Napoli, muore a soli 37 anni Antonio Prisco: era responsabile dei diritti dei riders

Napoli, muore a soli 37 anni Antonio Prisco: era responsabile dei diritti dei riders

“Con il lavoro e la sua passione, ha contribuito in maniera importante a svelare lo sfruttamento dei lavoratori e delle lavoratrici governati da un freddo algoritmo”

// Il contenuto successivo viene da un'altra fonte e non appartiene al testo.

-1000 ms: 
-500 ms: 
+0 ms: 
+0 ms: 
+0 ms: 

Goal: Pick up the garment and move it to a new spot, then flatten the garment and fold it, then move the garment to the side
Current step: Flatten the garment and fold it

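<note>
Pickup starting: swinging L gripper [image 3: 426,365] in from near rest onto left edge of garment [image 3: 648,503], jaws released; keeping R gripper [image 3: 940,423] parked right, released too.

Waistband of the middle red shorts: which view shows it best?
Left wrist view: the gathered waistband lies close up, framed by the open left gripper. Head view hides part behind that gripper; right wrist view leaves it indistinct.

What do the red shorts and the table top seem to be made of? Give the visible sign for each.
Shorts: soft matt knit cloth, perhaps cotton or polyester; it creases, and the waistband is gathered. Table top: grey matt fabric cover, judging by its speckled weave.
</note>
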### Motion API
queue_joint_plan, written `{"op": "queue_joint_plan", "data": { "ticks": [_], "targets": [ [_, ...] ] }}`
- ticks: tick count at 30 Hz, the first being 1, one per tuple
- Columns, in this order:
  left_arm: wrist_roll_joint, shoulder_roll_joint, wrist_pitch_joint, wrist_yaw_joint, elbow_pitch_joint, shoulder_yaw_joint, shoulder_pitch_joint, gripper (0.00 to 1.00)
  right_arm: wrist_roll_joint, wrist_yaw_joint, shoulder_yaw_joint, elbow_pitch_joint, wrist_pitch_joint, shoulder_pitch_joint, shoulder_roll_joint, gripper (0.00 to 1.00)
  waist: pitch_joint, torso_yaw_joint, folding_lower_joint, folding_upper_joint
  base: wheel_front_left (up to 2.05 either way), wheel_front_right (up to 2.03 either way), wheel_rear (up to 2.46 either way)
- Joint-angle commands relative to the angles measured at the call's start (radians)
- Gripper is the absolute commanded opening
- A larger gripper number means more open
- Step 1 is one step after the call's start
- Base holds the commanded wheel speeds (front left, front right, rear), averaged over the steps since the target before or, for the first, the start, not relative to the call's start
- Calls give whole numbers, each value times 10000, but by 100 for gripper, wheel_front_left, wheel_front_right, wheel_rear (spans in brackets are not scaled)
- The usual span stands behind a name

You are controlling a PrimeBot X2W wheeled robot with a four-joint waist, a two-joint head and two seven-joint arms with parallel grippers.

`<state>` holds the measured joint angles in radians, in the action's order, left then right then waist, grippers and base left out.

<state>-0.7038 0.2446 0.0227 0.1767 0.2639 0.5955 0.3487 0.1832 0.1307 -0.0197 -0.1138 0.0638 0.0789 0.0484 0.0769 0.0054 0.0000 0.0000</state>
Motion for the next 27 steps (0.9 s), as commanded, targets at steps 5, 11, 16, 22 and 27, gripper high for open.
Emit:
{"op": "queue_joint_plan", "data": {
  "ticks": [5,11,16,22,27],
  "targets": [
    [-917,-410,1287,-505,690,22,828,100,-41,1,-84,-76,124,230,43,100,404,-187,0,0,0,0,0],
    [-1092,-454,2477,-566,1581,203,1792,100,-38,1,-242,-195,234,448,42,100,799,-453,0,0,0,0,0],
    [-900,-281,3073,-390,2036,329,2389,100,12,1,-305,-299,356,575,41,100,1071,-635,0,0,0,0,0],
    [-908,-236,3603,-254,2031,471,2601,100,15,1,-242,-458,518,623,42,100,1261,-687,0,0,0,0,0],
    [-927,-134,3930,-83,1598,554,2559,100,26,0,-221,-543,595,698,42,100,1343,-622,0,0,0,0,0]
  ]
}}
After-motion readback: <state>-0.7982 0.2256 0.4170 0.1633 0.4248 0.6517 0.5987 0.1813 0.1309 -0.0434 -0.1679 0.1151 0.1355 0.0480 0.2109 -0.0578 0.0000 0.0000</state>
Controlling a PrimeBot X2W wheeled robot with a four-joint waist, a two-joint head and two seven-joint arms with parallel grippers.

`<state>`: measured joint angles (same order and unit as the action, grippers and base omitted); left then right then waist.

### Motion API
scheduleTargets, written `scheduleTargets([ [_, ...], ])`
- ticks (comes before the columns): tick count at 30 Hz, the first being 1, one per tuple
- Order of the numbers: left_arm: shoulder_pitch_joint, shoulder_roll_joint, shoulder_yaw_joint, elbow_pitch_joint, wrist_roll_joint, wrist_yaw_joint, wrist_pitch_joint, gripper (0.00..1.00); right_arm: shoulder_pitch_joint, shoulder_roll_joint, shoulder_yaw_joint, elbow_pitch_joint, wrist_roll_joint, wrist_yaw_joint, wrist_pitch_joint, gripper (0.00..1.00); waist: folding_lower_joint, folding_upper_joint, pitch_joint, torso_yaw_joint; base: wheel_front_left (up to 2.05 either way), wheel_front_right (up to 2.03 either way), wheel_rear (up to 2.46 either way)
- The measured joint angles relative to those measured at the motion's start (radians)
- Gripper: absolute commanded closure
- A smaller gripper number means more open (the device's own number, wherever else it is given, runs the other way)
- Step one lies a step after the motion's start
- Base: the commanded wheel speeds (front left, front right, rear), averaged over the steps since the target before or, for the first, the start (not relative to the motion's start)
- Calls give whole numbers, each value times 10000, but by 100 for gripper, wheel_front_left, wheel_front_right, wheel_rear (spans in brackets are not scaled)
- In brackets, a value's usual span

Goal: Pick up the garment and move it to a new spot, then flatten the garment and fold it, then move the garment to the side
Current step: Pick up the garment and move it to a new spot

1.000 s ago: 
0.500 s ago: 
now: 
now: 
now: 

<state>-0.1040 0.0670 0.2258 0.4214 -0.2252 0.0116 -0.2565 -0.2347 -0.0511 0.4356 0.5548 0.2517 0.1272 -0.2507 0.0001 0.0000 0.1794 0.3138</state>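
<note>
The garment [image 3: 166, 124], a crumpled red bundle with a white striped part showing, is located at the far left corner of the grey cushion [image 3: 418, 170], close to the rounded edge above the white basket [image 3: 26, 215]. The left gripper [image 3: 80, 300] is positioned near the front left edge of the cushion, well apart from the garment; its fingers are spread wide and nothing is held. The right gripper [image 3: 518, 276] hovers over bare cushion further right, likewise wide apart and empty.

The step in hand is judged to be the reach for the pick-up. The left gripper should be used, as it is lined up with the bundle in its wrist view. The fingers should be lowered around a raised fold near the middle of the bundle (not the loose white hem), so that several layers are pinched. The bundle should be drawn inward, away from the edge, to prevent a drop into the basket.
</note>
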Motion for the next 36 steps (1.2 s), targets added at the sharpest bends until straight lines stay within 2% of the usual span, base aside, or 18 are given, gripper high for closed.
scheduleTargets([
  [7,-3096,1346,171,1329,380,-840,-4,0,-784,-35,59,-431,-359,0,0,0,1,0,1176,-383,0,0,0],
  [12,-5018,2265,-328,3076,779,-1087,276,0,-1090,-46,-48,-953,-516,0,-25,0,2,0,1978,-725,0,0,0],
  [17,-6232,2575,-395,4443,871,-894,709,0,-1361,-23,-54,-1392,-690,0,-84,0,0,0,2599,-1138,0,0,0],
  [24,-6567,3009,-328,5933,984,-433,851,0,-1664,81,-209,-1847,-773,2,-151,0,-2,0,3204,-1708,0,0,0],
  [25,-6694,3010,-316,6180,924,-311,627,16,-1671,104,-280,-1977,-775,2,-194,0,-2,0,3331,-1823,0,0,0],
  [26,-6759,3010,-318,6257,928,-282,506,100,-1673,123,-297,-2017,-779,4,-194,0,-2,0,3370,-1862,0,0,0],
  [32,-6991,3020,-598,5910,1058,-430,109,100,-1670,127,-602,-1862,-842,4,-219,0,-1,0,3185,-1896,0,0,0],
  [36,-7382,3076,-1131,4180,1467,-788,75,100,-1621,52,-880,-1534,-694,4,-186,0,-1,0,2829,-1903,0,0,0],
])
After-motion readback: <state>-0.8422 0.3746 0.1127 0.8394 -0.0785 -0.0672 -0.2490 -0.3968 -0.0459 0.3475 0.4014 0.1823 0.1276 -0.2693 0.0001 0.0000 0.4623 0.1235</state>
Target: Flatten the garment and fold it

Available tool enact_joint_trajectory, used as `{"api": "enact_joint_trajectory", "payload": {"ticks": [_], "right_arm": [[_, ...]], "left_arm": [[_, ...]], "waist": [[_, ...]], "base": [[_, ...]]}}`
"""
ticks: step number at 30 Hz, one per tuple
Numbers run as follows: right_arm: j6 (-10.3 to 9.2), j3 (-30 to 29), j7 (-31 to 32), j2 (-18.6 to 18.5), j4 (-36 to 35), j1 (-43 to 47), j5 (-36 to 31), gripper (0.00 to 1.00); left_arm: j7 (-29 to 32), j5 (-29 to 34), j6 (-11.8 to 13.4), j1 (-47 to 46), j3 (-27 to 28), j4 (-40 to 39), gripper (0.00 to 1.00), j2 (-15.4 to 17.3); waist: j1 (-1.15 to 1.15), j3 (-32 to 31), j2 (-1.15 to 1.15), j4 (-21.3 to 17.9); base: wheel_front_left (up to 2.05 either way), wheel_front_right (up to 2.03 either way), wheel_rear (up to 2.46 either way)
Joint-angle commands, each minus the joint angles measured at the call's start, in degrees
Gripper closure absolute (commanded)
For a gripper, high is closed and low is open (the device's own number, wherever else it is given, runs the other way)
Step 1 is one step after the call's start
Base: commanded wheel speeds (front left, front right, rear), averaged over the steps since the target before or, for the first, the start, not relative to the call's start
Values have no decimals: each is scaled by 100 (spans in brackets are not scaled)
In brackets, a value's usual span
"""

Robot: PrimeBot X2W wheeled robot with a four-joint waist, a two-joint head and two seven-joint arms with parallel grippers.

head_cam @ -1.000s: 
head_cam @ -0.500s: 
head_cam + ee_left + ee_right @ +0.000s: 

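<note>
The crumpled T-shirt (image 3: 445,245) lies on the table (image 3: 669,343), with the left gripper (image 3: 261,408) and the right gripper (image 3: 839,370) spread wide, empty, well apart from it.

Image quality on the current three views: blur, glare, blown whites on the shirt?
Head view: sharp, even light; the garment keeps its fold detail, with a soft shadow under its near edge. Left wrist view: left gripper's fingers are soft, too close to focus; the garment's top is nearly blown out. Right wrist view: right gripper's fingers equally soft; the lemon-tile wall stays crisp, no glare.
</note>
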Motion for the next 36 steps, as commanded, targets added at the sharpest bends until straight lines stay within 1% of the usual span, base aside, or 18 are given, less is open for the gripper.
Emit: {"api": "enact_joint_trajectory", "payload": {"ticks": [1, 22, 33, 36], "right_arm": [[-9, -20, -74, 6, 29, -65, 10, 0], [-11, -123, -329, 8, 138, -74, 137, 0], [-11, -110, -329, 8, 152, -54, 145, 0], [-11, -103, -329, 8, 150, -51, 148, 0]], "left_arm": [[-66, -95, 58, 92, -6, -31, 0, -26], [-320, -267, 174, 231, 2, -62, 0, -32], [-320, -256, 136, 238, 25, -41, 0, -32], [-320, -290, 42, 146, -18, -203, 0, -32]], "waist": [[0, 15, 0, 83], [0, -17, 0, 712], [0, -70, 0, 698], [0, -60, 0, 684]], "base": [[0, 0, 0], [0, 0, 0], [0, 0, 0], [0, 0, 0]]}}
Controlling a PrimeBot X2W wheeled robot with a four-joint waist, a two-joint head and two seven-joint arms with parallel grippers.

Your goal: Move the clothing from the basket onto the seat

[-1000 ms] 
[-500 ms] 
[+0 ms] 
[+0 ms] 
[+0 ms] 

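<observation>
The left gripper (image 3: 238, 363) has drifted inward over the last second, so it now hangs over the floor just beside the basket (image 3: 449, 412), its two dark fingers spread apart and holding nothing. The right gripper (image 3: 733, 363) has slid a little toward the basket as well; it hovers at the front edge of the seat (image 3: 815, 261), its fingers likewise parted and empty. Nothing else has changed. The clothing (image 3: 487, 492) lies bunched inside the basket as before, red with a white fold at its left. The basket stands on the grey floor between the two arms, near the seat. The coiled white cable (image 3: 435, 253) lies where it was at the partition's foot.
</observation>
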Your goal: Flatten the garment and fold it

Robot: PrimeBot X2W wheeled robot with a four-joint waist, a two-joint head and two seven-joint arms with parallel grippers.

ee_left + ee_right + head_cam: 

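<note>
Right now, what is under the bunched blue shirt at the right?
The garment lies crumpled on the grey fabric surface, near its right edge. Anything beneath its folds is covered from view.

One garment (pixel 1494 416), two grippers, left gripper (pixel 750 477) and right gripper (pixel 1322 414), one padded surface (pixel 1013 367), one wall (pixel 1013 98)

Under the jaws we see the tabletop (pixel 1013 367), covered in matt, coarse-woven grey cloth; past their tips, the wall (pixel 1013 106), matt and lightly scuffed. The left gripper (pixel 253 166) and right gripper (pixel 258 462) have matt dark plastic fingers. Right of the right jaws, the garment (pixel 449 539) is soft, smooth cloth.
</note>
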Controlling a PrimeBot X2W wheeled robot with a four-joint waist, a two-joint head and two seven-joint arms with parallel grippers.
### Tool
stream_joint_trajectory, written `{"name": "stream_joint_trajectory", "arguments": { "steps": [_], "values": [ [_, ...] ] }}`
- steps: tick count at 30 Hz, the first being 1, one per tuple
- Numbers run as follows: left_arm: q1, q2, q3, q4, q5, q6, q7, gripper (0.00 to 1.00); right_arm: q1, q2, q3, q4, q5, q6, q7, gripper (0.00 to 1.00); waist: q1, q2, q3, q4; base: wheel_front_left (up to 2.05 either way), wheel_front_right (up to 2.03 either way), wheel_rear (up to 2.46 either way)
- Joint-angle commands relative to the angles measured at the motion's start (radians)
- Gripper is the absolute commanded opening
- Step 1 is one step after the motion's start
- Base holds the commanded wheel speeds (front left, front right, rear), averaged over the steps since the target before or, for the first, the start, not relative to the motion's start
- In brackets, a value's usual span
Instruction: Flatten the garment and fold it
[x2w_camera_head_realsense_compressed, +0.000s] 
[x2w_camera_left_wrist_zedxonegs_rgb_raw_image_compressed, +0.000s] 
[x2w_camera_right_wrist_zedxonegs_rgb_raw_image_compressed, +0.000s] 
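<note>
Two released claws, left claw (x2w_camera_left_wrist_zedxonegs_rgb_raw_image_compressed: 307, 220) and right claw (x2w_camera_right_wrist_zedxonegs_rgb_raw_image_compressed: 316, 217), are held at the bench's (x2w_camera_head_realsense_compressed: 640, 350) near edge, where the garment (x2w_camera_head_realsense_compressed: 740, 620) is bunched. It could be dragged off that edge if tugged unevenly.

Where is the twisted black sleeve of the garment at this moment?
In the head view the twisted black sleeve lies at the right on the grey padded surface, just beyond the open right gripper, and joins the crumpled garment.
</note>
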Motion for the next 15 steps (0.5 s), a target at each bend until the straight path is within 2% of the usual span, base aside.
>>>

NAPOLI – Lutto tra i riders napoletani ed italiani in generale. La scorsa notte è morto, a soli 37 anni, Antonio Prisco. L’uomo era responsabile della categoria per la Nidil Cgil che gli ha dedicato questo post per ricordarlo: “È con profondo dolore e tristezza che abbiamo appreso della scomparsa del compagno Antonio Prisco, componente del direttivo della Nidil Cgil Napoli. Antonio era un rider. Con il lavoro e la sua passione, ha contribuito in maniera importante a svelare lo sfruttamento dei lavoratori e delle lavoratrici governati da un freddo algoritmo. Ci mancherà Antonio, come compagno e come uomo, la sua allegria e il suo entusiasmo, la sua fragorosa risata, la sua sensibilità e la sua gentilezza, il suo coraggio, la sua onestà e la sua determinazione. È anche nel suo nome che continueremo a lottare. Alla sua famiglia, alla sua compagna e a tutti coloro che gli hanno voluto bene vanno le nostre condoglianze e la nostra sincera vicinanza. ‘Un passo indietro neanche per la rincorsa. Ciao Antonio, che la terra ti sia lieve“.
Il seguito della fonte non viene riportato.